LESS was founded by Sergei Sviatchenko, a collage artist himself whose work draws on the aesthetics and ideas of avant-garde art, architecture, constructivism, surrealism and 1960s pop culture; and it’s been curated by Faye Dowling. They’ve suggested that since the shift in the “tectonic plates of our civilisation”, nutopia underscores that art has become a more powerful tool than ever for “purpose and connection,” and in considering art we must also think about the potential for “nature and community [to] ground us.”

  • Nico Krijno_Lockdown Collages 2020_03
  • Nico Krijno_Lockdown Collages 2020_02
  • Nico Krijno, from Lockdown Collages, 2020

The lineup of artists is broad and truly international: those showing hail from South Africa to Japan to Australia, Venezuela, France, Denmark, the UK and more. There’s also a real breadth in terms of the artists’ approach to collage. The medium often seems to get short shrift in the art world, dismissed as a little hobbyish or punky—just too democratic for some, in the sense it can be a rainy day kids’ distraction. It’s a shame: you could say the same about painting to an extent, yet poor old collage still seems to bear the brunt of such dismissive assumptions.

Hopefully, festivals like this are doing something to assuage that snobbishness. The artists here naturally often work with traditional hand-cut-and paste methods, but they do so in ways that can’t fail to beguile. And they’re not short of conceptual premise. Take the work of Japanese artist Noriko Okaku for instance, which merges handmade collage, animation and audio-visual performance to explore how personal memories are formed through scenes that draw on mythologies and surrealist-leaning fictional narratives. 

“Collage often seems to get short shrift in the art world, dismissed as a little hobbyish or punky”
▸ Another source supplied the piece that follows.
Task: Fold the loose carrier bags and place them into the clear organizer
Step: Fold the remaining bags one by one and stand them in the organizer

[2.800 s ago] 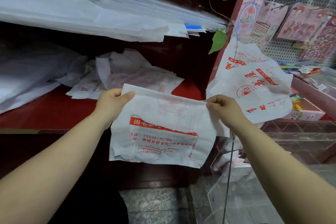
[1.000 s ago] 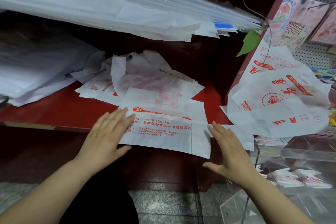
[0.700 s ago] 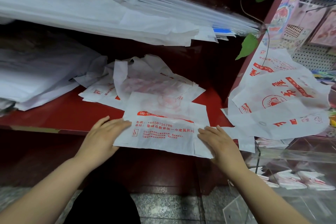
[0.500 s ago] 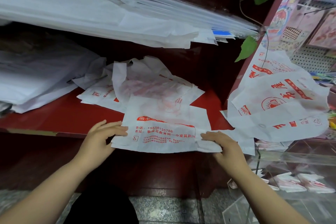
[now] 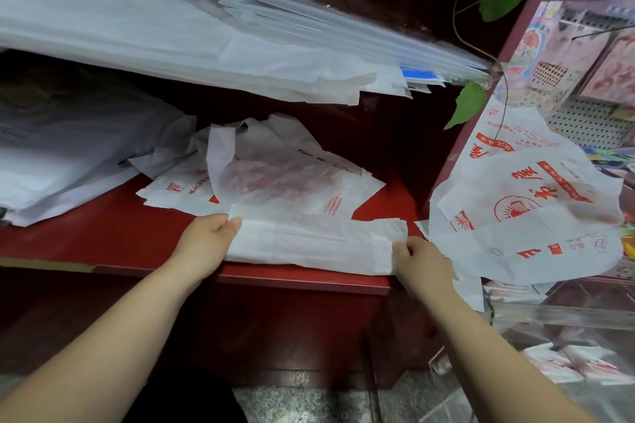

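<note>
A white carrier bag (image 5: 309, 244) lies folded into a long strip at the front edge of the red shelf (image 5: 86, 237). My left hand (image 5: 206, 240) pinches its left end between thumb and fingers. My right hand (image 5: 419, 261) grips its right end. Behind the strip sits a loose pile of white bags with red print (image 5: 268, 178). The clear organizer (image 5: 563, 319) stands at the lower right, with small folded bags (image 5: 563, 364) inside it.
More printed white bags (image 5: 525, 216) hang over the organizer at the right. Stacks of white and clear sheets (image 5: 206, 41) fill the upper shelf, and another stack (image 5: 62, 161) lies at the left. Green leaves (image 5: 470, 106) hang by a red post.
The bag was held up, then laid flat on the shelf and pressed with open hands. Its printed lower half has since been folded over, and both hands now hold the ends of the strip.
</note>
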Tool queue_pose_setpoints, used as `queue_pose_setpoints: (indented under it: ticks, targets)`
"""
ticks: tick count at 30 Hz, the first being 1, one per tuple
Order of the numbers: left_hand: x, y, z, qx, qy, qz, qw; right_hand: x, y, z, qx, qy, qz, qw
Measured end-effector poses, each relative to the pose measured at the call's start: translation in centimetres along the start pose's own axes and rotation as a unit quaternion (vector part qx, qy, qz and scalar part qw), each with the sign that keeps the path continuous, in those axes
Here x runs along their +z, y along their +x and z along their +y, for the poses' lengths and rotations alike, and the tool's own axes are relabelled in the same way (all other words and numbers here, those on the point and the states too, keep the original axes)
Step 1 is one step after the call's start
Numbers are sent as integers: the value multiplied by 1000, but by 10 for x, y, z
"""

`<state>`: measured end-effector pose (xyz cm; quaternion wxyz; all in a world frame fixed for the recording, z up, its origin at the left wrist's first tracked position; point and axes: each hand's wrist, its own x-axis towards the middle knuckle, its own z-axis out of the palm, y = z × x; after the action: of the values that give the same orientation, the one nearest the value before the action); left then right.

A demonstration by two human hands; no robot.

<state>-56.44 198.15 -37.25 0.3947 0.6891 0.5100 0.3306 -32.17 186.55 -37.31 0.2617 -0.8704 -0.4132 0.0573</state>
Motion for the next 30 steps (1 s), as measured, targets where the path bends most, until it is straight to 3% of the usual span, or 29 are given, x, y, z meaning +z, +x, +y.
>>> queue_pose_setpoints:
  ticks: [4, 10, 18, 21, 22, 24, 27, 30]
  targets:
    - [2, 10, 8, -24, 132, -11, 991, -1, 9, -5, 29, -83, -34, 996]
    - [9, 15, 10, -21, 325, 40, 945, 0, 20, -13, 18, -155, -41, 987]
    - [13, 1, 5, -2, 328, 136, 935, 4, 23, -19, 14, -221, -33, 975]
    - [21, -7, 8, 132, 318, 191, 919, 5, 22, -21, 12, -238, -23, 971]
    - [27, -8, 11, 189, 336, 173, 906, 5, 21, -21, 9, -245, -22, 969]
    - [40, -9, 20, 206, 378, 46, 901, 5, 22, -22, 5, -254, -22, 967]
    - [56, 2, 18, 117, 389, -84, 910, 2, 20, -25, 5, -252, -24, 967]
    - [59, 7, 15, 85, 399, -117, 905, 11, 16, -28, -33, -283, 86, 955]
Noriko Okaku, Entering the Rabbit Hole, 2020
Noriko Okaku, Entering the Rabbit Hole, 2020

Another highlight of the festival is Australian duo Donnachie and Simionato, who approach collage through technological means with one eye on the retro heritage of “new media”. The pair work with formats such as Flash animations, PowerPoint and CDs, as well as gifs and videos, though their series shown at LESS, titled Delayed Rays of a Star, was created from a custom-made algorithm which builds images from digital archives.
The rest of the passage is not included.